Task to carry out
Find how many lines in this data contain the string "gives". Respond with only that number.

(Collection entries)
-.-.-

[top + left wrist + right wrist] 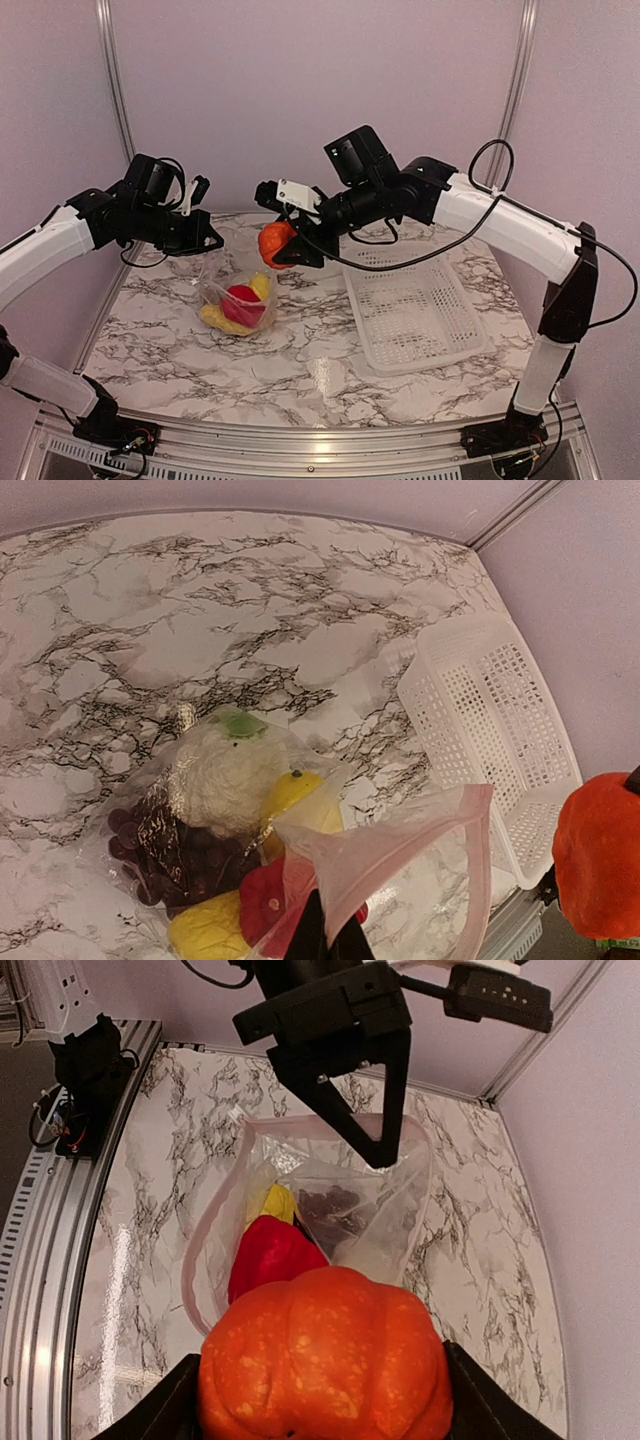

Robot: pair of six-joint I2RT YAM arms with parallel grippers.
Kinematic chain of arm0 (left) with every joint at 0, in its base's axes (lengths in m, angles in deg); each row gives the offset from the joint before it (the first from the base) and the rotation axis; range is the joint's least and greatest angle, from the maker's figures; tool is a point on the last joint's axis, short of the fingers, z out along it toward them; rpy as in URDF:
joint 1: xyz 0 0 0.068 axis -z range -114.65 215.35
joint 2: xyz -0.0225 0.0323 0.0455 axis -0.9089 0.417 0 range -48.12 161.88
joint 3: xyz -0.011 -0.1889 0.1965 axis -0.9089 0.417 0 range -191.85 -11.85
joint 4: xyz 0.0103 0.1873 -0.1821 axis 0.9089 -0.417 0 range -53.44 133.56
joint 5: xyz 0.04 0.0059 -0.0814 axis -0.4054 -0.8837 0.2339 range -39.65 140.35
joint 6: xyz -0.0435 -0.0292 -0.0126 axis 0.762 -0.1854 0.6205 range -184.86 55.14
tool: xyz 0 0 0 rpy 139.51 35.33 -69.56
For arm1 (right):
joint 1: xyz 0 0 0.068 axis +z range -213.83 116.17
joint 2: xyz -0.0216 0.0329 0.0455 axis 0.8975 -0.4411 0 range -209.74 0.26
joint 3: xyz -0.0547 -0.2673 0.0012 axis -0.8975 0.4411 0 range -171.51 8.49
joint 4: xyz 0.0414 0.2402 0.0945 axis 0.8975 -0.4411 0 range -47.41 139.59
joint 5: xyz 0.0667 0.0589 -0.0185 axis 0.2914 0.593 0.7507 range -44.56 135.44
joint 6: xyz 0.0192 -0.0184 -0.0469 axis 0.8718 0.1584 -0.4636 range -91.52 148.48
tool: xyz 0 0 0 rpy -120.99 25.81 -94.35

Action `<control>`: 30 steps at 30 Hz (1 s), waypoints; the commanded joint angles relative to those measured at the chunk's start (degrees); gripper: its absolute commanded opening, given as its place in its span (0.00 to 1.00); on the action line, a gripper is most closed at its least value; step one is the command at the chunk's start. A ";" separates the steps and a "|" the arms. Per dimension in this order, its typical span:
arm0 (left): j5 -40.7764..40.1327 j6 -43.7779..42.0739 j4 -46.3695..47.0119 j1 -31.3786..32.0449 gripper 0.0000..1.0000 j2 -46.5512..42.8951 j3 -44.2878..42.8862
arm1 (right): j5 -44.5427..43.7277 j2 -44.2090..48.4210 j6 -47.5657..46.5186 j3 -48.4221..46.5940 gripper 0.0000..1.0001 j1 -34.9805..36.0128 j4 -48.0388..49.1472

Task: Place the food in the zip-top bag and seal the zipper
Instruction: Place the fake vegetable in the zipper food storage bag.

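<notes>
A marble-patterned bench (300,370) fills the floor of a cell with pale lilac walls (300,90) and metal corner posts (112,80).

The left arm (50,245) comes in from the side edge and bends at the elbow, its wrist level above the bench. The right arm (500,225) rises from its base, folds at the far side and stretches across over the middle, wrist tipped downward.

A white lattice basket (415,315) lies flat on the bench, below and to the outer side of the right pincer (283,248). The zip-top bag (235,300) sits on the bench between the two pincers and lower than both. Its mouth is lifted and gaping, and the zipper (470,810) shows as a pinkish strip along the rim, unsealed.

The left pincer (205,243) is closed tight on the bag's upper rim, fingertips pressed together on the plastic and holding that edge up. Under it, inside the bag, lie the white cauliflower (225,770), the dark purple grapes (170,855), two yellow pieces (295,795) and the red pepper (243,295).

The right pincer is spread wide around the orange round fruit (272,240), one finger on each flank, gripping it in the air above the open mouth and just beside the left pincer's held rim. The fruit touches neither bag nor bench.
</notes>
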 commanded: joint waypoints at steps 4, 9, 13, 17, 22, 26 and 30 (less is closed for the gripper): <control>0.19 0.80 -1.03 0.08 0.00 -2.21 -1.29 | 0.89 -6.50 -0.75 -5.73 0.66 4.46 3.15; 1.26 1.49 -1.04 0.08 0.00 -3.21 -1.29 | -0.31 -9.58 -1.26 -7.57 0.66 5.22 5.61; 1.19 1.63 -1.06 0.08 0.00 -3.79 -1.18 | -1.21 -11.95 -0.81 -8.16 0.68 5.18 8.07; 1.54 1.91 -1.03 0.08 0.00 -3.61 -1.11 | -2.32 -15.03 0.33 -9.90 0.70 5.17 9.20; 2.09 2.46 -0.63 0.08 0.00 -3.61 -1.11 | -5.79 -19.05 2.99 -13.73 0.71 5.26 9.57; 2.16 2.54 -0.54 0.08 0.00 -3.81 -1.14 | -9.36 -20.88 4.25 -14.82 0.73 5.26 9.98; 2.01 2.64 -0.44 0.08 0.00 -3.94 -0.81 | -9.39 -21.01 4.63 -14.62 0.79 5.28 9.32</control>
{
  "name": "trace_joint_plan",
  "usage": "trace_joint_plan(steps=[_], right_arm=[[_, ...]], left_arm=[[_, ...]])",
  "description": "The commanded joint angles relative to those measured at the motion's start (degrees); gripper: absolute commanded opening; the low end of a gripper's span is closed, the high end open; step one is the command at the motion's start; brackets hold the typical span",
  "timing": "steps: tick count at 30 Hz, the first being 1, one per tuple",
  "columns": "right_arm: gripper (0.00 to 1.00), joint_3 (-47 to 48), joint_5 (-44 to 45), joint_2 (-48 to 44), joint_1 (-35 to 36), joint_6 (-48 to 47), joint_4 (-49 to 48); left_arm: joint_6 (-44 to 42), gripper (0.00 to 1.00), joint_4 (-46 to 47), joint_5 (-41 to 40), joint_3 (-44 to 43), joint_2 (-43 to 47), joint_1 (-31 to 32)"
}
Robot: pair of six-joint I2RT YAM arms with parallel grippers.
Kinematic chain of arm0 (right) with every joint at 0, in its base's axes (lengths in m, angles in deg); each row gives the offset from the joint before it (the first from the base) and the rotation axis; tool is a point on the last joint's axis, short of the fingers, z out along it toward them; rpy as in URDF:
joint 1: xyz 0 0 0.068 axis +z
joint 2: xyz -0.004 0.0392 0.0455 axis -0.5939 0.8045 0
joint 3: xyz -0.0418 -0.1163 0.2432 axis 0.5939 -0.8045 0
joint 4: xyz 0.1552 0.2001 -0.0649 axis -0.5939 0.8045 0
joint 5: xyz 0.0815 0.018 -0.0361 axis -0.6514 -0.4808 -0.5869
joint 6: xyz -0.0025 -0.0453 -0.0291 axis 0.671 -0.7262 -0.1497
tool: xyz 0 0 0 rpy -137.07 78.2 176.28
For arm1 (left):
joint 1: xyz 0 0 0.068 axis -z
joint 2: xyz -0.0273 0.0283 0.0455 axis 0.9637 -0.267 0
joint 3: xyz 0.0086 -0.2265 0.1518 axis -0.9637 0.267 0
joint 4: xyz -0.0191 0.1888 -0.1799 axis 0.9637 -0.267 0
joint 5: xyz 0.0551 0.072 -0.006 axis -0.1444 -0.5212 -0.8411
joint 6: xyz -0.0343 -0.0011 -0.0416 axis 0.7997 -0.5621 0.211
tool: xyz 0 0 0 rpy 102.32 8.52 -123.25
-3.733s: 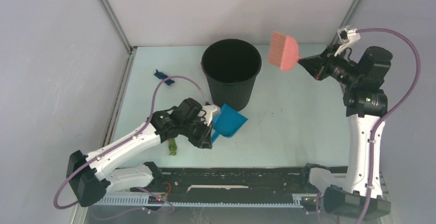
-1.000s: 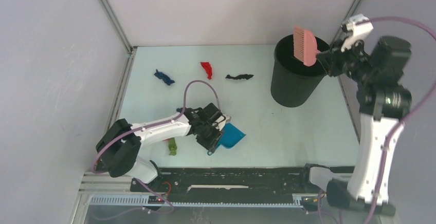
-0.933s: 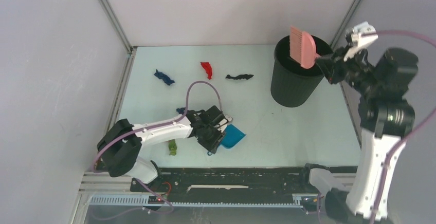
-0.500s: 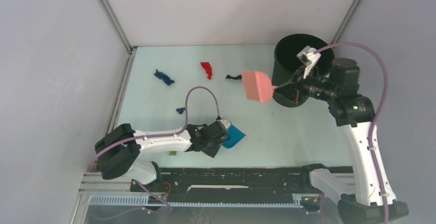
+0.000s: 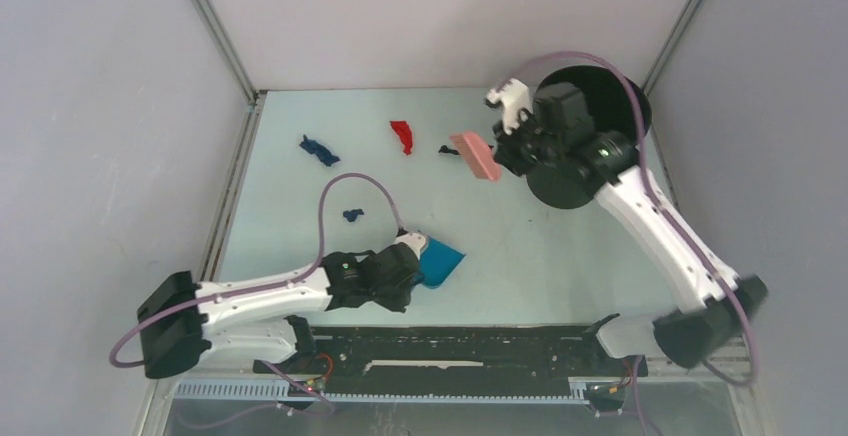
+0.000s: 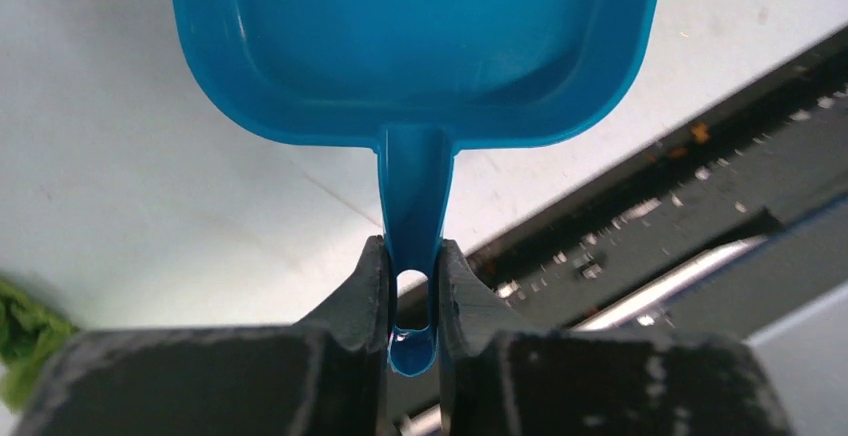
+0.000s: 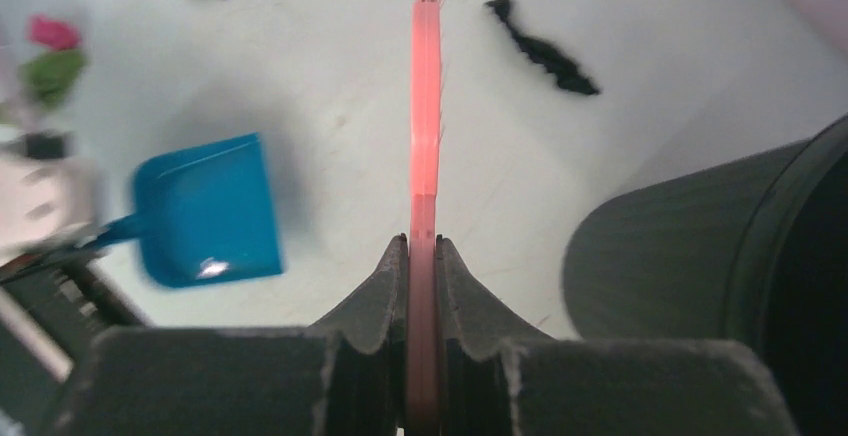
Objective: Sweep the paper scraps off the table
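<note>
Near the table (image 5: 560, 246) front, the dustpan (image 6: 410, 46) handle is clamped by the left gripper (image 6: 412, 256). Farther off, the brush (image 7: 426, 106) is pinched by the right gripper (image 7: 424, 251) among 4 unswept paper scraps (image 5: 401, 136). Sweeping is judged barely begun: the bristles need lowering behind a scrap.

Mint table (image 5: 560, 246), paper scraps (image 5: 402, 136), black bin (image 5: 612, 106)

Bare stretch of table (image 5: 540, 246) between dustpan (image 5: 440, 262) and bin (image 5: 560, 191): open for passage. Far right corner blocked by bin, with right arm (image 5: 660, 226) slanting across. Near edge taken by left arm (image 5: 260, 296). Far left dotted with paper scraps (image 5: 320, 149); brush (image 5: 474, 155) just beside black scrap (image 5: 450, 150).
</note>
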Motion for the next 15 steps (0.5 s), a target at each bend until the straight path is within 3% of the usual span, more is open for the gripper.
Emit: trace_joint_plan(steps=[1,6,11,15], right_arm=[[0.00,12.17,16.83,12.15,3.62,-5.50,-0.89],[0.00,27.31,26.32,30.96,4.21,-12.18,-1.00],[0.00,41.58,30.14,47.11,4.11,-19.37,-1.13],[0.00,41.73,35.55,52.68,5.05,-27.96,-6.13]], left_arm=[[7.79,0.08,-12.80,2.02,-4.04,7.34,1.85],[14.13,0.01,-19.94,1.79,-3.01,16.75,4.30],[17.30,0.00,-22.92,1.11,-1.61,24.21,6.10],[19.13,0.00,-25.49,-0.64,-2.58,28.20,6.91]])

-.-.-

Expected output
2